### Work to complete
Using the data beneath this instruction, retype only the lines from the one that contains "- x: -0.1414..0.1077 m" down to the one that contains "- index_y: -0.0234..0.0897", both included, exactly as they appear.

Data provided: Begin

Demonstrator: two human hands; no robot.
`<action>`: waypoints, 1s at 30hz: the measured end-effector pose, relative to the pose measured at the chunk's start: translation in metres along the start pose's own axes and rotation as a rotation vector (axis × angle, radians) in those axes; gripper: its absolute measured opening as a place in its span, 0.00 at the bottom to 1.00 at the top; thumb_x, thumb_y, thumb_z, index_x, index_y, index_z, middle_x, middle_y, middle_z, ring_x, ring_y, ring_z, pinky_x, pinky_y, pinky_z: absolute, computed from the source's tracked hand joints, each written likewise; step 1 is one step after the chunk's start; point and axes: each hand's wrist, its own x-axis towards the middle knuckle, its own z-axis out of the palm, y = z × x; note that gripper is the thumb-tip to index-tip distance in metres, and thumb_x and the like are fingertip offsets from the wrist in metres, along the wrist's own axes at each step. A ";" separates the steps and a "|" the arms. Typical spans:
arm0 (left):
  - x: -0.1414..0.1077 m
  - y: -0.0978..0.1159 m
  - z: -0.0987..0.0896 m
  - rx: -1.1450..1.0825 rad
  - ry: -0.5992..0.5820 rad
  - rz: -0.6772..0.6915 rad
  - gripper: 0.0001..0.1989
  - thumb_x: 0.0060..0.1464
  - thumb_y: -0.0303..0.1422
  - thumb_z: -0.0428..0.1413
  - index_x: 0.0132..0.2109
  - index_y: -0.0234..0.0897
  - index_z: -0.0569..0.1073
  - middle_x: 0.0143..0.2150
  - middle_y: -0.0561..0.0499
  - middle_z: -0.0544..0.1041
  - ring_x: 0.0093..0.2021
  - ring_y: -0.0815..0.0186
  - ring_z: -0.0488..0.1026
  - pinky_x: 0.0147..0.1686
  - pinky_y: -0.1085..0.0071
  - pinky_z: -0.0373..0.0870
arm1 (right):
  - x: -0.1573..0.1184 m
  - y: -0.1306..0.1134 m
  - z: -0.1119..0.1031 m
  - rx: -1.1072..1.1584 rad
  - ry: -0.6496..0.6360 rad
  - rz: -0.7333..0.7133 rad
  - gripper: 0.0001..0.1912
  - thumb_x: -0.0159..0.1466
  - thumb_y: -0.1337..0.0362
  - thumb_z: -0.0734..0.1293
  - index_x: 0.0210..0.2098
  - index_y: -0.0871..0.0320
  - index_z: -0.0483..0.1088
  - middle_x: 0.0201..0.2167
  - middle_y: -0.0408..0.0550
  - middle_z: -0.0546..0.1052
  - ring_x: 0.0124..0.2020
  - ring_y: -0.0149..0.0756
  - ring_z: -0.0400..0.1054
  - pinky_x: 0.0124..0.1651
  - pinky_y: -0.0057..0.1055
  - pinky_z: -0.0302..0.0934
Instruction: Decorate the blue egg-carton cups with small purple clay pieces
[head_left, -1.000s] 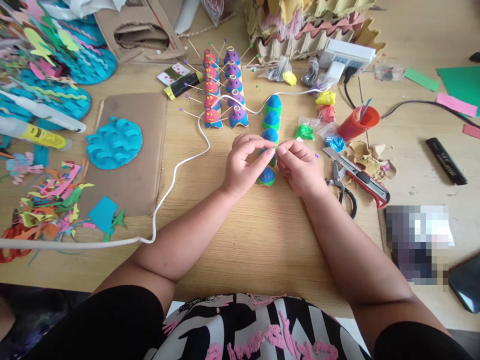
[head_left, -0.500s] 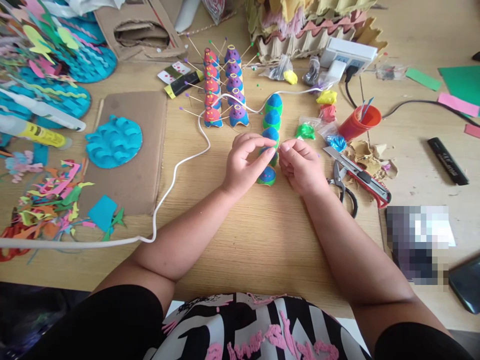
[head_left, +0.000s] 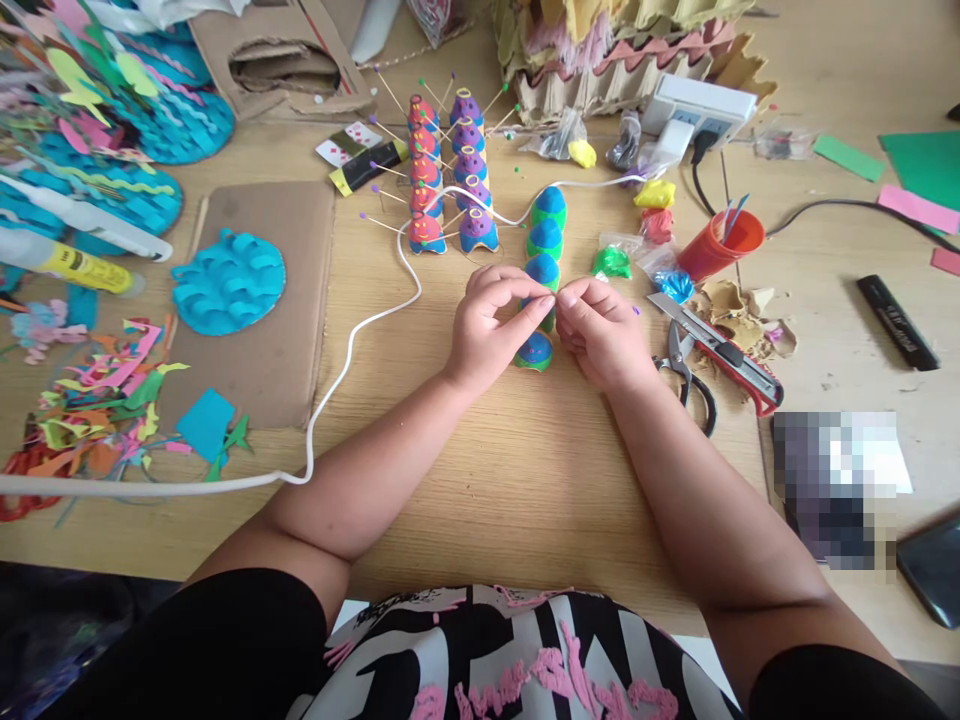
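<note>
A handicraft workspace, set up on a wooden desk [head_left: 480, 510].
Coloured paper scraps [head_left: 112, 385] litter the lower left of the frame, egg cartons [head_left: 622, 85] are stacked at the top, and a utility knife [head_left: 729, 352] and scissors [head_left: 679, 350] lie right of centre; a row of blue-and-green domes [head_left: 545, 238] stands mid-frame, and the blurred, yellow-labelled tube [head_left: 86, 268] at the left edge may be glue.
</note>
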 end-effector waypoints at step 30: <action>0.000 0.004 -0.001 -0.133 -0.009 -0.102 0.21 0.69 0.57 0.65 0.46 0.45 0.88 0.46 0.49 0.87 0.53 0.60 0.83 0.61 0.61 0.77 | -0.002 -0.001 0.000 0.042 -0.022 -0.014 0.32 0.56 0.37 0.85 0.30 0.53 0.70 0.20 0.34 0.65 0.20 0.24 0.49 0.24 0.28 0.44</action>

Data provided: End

### Your solution
  - x: -0.1414..0.1077 m
  - y: -0.0978..0.1159 m
  - z: -0.0987..0.0896 m
  - rx: -1.1450..1.0825 rad
  - ry: -0.5992..0.5820 rad
  - rz: -0.6772..0.6915 rad
  - gripper: 0.0001..0.1989
  - thumb_x: 0.0060..0.1464
  - thumb_y: -0.0303..0.1422
  - thumb_z: -0.0428..0.1413
  - index_x: 0.0132..0.2109
  - index_y: -0.0234..0.0897

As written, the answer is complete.